Nach den tödlichen Schüssen in Offenburg haben Polizei und Staatsanwaltschaft weitere Details veröffentlicht. Demnach waren Opfer und Tatverdächtiger früher ein Paar. Die Ermittler fanden zudem eine zweite Schusswaffe und richteten eine Ermittlungsgruppe ein.
Nach den bisherigen Nachtragsmeldungen haben Polizei und Staatsanwaltschaft weitere Erkenntnisse zu dem Tötungsdelikt in der Händelstraße veröffentlicht.
Der Tatort blieb auch im weiteren Verlauf weiträumig abgesperrt. Spezialisten der Kriminalpolizei sicherten Spuren und vernahmen Zeugen. Die Ermittlungen werden in enger Abstimmung mit der Staatsanwaltschaft Offenburg wegen des Verdachts eines Tötungsdelikts zum Nachteil der verstorbenen Frau geführt.
Inzwischen steht fest, dass es sich bei dem Opfer um eine 36-jährige Frau aus der Ukraine handelt, die im Bereich des Tatorts wohnte.
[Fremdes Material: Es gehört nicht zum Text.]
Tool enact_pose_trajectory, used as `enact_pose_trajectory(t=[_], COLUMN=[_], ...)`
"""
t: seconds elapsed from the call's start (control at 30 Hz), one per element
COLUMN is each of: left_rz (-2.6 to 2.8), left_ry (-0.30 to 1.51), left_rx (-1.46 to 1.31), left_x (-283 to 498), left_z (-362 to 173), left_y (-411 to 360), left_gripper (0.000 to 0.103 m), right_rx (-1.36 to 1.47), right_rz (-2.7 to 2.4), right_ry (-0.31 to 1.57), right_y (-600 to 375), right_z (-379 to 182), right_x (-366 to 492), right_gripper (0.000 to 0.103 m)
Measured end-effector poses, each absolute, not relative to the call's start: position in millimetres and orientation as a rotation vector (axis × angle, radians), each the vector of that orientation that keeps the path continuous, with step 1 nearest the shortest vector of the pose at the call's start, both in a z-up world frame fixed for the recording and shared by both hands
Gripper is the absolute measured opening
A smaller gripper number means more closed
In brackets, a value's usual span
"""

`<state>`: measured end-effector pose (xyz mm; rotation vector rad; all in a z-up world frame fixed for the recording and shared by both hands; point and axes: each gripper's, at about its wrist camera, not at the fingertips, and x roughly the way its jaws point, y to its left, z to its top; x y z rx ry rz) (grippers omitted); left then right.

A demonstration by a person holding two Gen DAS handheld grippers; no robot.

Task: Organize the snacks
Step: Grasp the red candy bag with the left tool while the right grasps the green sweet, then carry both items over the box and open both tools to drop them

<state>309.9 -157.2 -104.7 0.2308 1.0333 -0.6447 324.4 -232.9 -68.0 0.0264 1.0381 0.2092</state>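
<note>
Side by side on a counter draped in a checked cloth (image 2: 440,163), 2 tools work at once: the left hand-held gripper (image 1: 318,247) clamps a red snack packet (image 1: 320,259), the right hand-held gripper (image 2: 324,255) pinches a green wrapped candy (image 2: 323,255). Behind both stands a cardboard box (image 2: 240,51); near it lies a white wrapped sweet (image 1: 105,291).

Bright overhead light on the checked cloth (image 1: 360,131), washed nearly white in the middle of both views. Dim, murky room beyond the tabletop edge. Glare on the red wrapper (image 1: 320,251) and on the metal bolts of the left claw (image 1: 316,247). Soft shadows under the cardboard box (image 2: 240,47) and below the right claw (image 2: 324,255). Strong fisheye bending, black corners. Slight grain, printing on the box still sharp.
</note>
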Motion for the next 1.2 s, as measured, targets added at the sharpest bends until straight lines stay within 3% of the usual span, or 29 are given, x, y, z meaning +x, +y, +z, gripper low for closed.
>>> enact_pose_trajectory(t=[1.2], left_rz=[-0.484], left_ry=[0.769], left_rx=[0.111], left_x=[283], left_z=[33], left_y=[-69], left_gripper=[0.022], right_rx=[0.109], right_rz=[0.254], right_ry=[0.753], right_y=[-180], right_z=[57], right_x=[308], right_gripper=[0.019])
Der ebenfalls verstorbene Tatverdächtige war 33 Jahre alt und türkischer Staatsangehöriger.
Nach bisherigen Ermittlungen war der Mann am Morgen in die Händelstraße gekommen und traf dort aus bislang ungeklärten Gründen auf die Frau. Die Polizei geht derzeit davon aus, dass der 33-Jährige zunächst auf die Frau und anschließend auf sich selbst schoss.
Die Ermittlungen ergaben außerdem, dass die beiden früher eine Beziehung führten, die bereits vor einigen Monaten beendet worden war. Nach der Trennung soll es wiederholt zu Beleidigungen, Nachstellungen (Stalking) und weiteren gegenseitigen Anzeigen gekommen sein. Der Mann war deshalb bereits Polizei und Justiz bekannt, allerdings nicht vorbestraft.
Zur weiteren Aufklärung des Falls hat die Kriminalpolizei inzwischen eine Ermittlungsgruppe eingerichtet. Zeugenaussagen bestätigten nach Angaben der Ermittler den bislang rekonstruierten Tatablauf. Demnach soll der 33-Jährige seinen Toyota zunächst in der Louis-Pasteur-Straße geparkt haben, bevor es in der Händelstraße zu den tödlichen Schüssen kam.
Bei der Durchsuchung des beschlagnahmten Fahrzeugs fanden die Ermittler zudem eine weitere Schusswaffe. Woher der Tatverdächtige die beiden Waffen hatte, ist Gegenstand der laufenden Ermittlungen.
Zeugen gesucht
Die Kriminalpolizei bittet weiterhin um Hinweise. Gesucht werden Zeugen, die den 33-Jährigen vor der Tat gesehen haben. Er war mit Jeans, schwarzen Turnschuhen und einem hellen T-Shirt bekleidet.
Hinweise nimmt die Kriminalpolizei Offenburg unter der Telefonnummer 0781 21-2820 entgegen.